Step 4: Draft the solution and scoring

Goal: produce the reviewer-facing solution package.

Requirements:

  • complete solution path per subtask
  • transparent scoring / BE mapping
  • explanation, not only final numeric answers
  • explicit rounding/tolerance rules where needed
  • consistency with task wording and materials

This is the point where the artifact becomes a candidate for SkillPilot examData, but not yet ready for graph integration.


Step 5: Run final QA

Goal: check the draft package against the checklist before it is treated as a stable example.

The final QA file should include:

  • date
  • exact referenced files
  • checklist-by-checklist assessment
  • remaining risks or uncertainty notes
  • a release status such as "draft-ready", "release candidate", or similar

Step 6: Capture findings

Goal: turn review feedback into a structured backlog instead of ad-hoc edits.

Recommended findings fields:

  • ID
  • source
  • description
  • priority
  • affected files
  • acceptance criterion
  • status

If temporary analysis artifacts are generated, keep them in tmp/, not in the project root.


Step 7: Process findings

Goal: implement accepted changes without losing auditability.

Recommended content of the processing log:

  • which finding was addressed
  • what changed
  • where it changed
  • why the change resolves the finding
  • whether any follow-up risk remains

This is also the right place for originality checks, similarity reports, or subject-expert feedback logs.

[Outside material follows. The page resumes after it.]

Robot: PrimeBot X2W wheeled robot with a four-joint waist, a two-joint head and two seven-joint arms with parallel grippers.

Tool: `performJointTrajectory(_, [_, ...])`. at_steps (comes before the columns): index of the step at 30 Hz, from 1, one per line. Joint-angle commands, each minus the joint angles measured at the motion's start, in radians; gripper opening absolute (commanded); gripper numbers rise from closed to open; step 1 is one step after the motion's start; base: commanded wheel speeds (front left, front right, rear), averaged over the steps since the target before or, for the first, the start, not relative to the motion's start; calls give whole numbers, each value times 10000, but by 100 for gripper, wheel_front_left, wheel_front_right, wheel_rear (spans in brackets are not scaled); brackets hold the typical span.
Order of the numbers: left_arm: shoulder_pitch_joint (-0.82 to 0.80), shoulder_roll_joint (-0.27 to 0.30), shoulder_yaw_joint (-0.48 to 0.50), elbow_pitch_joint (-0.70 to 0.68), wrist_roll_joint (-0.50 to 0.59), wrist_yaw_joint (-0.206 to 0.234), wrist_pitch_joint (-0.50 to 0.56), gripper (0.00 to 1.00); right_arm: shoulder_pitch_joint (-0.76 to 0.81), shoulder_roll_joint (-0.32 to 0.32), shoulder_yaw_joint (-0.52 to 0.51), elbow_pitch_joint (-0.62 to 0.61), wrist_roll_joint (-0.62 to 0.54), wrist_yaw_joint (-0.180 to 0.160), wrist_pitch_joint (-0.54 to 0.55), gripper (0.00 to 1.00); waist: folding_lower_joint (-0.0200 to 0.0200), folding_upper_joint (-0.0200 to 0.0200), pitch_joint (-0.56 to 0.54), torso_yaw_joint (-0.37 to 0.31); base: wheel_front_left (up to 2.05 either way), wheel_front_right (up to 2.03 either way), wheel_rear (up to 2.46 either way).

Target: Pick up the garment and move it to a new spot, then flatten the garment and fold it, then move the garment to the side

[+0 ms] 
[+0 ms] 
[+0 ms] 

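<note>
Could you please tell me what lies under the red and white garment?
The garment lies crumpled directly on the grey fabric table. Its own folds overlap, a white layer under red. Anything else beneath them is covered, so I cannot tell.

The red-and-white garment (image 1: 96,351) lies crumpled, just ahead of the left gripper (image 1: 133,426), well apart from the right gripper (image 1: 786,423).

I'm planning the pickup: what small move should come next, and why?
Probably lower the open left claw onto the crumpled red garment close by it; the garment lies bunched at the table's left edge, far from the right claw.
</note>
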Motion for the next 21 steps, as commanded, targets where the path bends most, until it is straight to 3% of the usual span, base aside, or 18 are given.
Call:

Step 8: Re-QA after findings

Goal: verify the delta rather than restarting the whole process blindly.

The re-QA should document:

  • finding-by-finding status delta (behoben, teilweise behoben, offen)
  • affected checklist categories
  • remaining blocked items
  • updated release status

Only after this step should the content be treated as stable enough for broader reuse.


Step 9: Integrate into the landscape

Goal: convert the stable exam package into SkillPilot graph artifacts.

This step should happen only after content stabilization. Typical outputs:

  • new exam nodes in the landscape JSON
  • examData.taskContent
  • examData.solutionContent
  • examData.scoring
  • stable references from the curriculum graph

See also:

  • ../concept/curriculum-graph/node-types.md
  • ../production-pipelines/curriculum-graph.md

Do not mix early content drafting with graph integration unless there is a strong reason.


Prompt design guidance

Subject-specific authoring-guide files such as exam-example-authoring-guide.md should mainly define:

  • binding sources
  • hard subject constraints
  • exact artifact paths
  • subject-specific additions per step
  • the current active step for the next iteration

The subject-specific guide should not be the only place where the workflow lives. The reusable process belongs in docs/production-pipelines/, while exam-example-authoring-guide.md should instantiate that process for a concrete subject/year/example package.